Jill got dressed.  It felt strange not having underwear, but somehow warm and cozy, too, like pajamas.  She went downstairs to the kitchen.  Mrs. Gabriel had made coffee and was sitting at the table with a mug.  She smiled when Jill sat across from her.  “I haven’t seen that sweatshirt on anybody for years.  Coffee?”

             

“Yes, please,” Jill said.  “Thank you.  For everything.”

             

“It’s okay, honey.  At least you’re not hurt.  Everything else can be fixed.  Sandy’s getting your car out.  He’ll bring it back and we’ll see what it needs.”

             

“I feel so stupid.”

             

“It’s a bad road.”  Mrs. Gabriel got up and gave her a cup.  “Sugar?”

“Yes.  But I know it’s bad,” Jill said. “I should know better than just about anybody how bad it is.”

Mrs. Gabriel nodded.  She sat down and slid the sugar forward.  She sipped coffee and gazed over her mug at Jill.  “You look so much like her.  It must be a comfort for your mom.”

When you took each piece by itself, she did look like Campbell—the nose, the chin, the eyes--they were Campbell’s but put together in a different way, a not-so-beautiful way, a horse-faced way.  Her mother often slipped and called her by her sister’s name these days.  She would frown, though, and shake her head.  And Jill could always hear the disappointment when she corrected herself.

“I saw something about you in the paper,” Mrs. Gabriel said.  “What was it, scoring points?”

No, that would have been Campbell. Jill played piccolo in the band. "I was on the B honor roll last term," shd said.

“Ah.”  Mrs. Gabriel sipped coffee.  “That must have been it.”  She gazed at the window.

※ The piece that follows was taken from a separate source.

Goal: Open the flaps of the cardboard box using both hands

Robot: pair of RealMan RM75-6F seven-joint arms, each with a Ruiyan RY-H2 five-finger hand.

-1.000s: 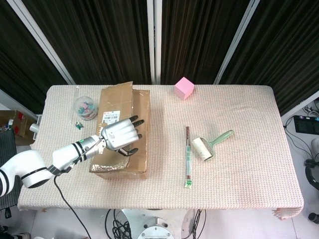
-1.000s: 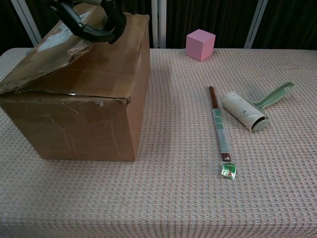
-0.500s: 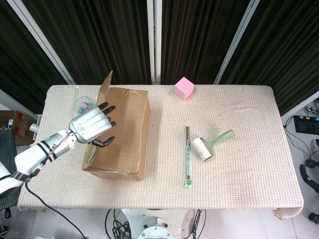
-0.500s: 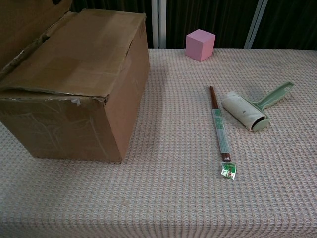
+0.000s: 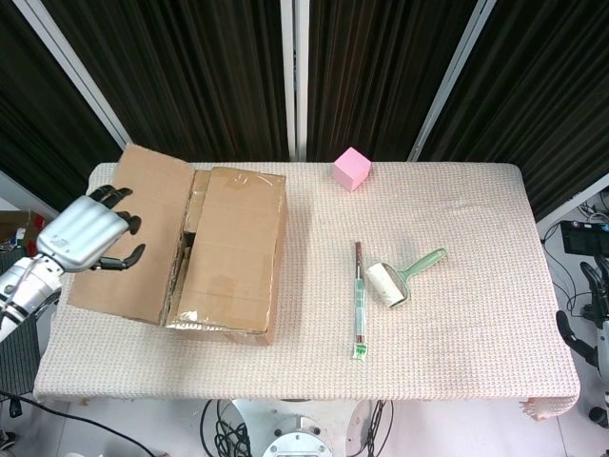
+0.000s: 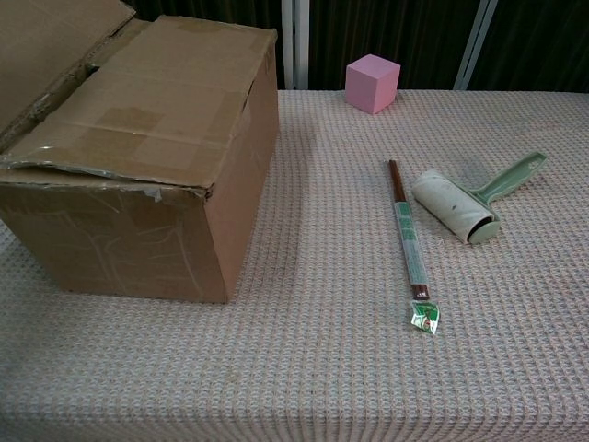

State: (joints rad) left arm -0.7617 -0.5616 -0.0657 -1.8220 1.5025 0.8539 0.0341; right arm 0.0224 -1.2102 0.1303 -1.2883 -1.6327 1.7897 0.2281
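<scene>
The cardboard box stands on the left part of the table. Its left flap is folded out to the left, leaving a dark gap along the box's middle. The right flap still lies flat on top. My left hand hovers at the outer edge of the opened flap with fingers spread and curved, holding nothing. In the chest view the box fills the left side and the raised flap shows at the top left corner; no hand shows there. My right hand is in neither view.
A pink cube sits at the back of the table. A green-handled lint roller and a long wrapped stick lie to the right of the box. The table wears a beige woven cloth.
My left hand has swung left off the box top, and the left flap went from lying flat, through upright, to folded outward. The box has shifted slightly.
</scene>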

Jill had never failed anything, had never even gotten a “D.”  But when it came to being as good as Campbell, her grade was always “needs improvement.”  The closest she had ever come to being like her big sister was tonight when she had risen out of the ditch like a ghost to scare the neighbors.

             

Mrs. Gabriel drained the last of her coffee.  The faintest hint of gray showed in the eastern sky.  “Well,” she said.  “I’ll call now.  At least there’s a little light.”

             

Jill should have made the call herself, but she couldn’t face it. 

             

Mrs. Gabriel had barely finished dialing when she said, “Well, you must have been right by the phone.  This is Grace. Yes.”  Mrs. Gabriel’s face was patience.  “Yes,” she said.  “Here.  Yes.  Here.  She’s fine.  Just a little mishap with the car.  No.  She’s fine.  Wait.  She needs shoes.  Hello?  Yes.  Shoes.  Good . . ,” Mrs. Gabriel hung up, “bye,” she said.  She looked at Jill.  “They’re coming.”

             

Jill was going to get it now.  She had wrecked the car.  She had not called right away, and her parents had worried for what must have seemed like forever.  Why hadn’t she called?  Why didn’t she think they would have worried when she didn’t make it home on time, or when she wasn’t there when they got up, if they had been able to sleep at all, that is?  God, she was stupid.  At least when Campbell didn’t come home she had a good reason, the best reason.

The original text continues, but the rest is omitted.